What Can Your Business Do?

Businesses have always focused on productivity.  However, due to the economic effects of the pandemic, productivity has reached center stage, in that growth, per se, is now critical moving the focus to produce more with existing inputs or produce the status quo with fewer inputs.  It may sound easy peasy, but in reality, it's not.
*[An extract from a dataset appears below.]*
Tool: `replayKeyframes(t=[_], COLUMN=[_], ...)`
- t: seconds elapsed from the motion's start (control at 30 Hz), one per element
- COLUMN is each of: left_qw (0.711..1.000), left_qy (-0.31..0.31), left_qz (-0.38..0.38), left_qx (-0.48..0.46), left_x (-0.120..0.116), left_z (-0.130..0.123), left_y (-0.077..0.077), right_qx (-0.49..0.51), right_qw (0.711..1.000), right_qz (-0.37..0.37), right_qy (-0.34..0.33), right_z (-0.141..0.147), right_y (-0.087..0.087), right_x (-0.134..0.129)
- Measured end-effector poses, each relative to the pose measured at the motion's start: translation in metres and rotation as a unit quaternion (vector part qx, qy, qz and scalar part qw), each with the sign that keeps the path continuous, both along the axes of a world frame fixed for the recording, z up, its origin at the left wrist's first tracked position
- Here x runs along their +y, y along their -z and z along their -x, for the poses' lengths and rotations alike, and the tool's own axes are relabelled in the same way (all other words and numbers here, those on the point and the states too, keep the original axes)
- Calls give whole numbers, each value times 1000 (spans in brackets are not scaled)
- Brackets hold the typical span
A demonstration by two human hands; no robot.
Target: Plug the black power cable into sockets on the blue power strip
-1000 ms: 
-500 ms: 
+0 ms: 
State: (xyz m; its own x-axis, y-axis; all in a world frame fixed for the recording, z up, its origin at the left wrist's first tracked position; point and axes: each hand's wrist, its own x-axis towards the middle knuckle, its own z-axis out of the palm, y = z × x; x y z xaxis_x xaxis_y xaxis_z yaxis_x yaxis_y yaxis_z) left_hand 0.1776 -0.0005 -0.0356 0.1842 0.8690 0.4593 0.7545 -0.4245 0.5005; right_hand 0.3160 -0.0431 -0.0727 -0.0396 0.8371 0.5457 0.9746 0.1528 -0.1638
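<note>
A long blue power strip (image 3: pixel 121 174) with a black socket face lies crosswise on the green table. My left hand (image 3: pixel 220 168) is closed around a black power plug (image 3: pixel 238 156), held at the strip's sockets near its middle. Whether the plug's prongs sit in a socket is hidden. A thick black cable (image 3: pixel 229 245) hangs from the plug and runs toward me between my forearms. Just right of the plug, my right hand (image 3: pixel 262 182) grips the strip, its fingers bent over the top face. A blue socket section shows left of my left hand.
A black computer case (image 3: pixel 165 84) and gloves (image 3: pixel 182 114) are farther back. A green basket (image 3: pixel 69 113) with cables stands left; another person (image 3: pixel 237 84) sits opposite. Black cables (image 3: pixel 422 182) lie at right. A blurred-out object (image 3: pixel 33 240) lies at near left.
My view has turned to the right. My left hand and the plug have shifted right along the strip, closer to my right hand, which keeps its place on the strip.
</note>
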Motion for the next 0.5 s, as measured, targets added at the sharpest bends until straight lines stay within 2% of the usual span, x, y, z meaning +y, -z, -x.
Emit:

This scenario is particularly true while the pandemic continues to place an enormous strain on the workforce.  However, multiple key levers can aid in sustainability.  Again, from the experts of the Harvard Business Review:

  • Seize the specific learnings from the crisis.  Covid has forced many firms to survive and adapt to new realities, often by exploring new, digital, and often more efficient processes and channels.
  • Institutionalize the learning process from the crisis.  Covid also forced firms to try things they wouldn't have otherwise tried, often at surprisingly little cost.  Now is the time to build processes that generate these learnings in more typical environments.
  • Understand that the old playbook of plugging gaps by hiring the next worker will be complicated.  Thus focus must shift to improving existing worker productivity through new technologies.  In particular, the ongoing "digital transformation" of incumbent businesses has at worst the potential to increase the cost of doing business, and at best, could drive both growth and productivity.  In this respect, the most significant gains will be reimagined business models that reflect the context of new needs and new possibilities rather than merely incrementally enhancements.
  • Yet don't ignore existing technologies.  Their use can often be deepened as previously, the tradeoff between incremental labor or capital investment was less favorable.
  • And lead effectively.  Leadership that gets everyone pushing in the same direction (ranging from the operational to the inspirational type) can unlock productivity gains.


The Net-Net



As we move through the next iteration of the Covid-19 variants, it is unclear how much the Delta variant will disrupt businesses, workers, healthcare, vaccines, or the economy.  That said, productivity appears to be the critical metric that companies will need to tackle, particularly since it will be more challenging to hire new workers or replace workers.  The inflation scenario could further exacerbate the challenges we are all facing.  Focusing on productivity and leadership will best prepare organizations to weather the economic storm.  Thanks for reading "The Economic Impact of Covid 19!"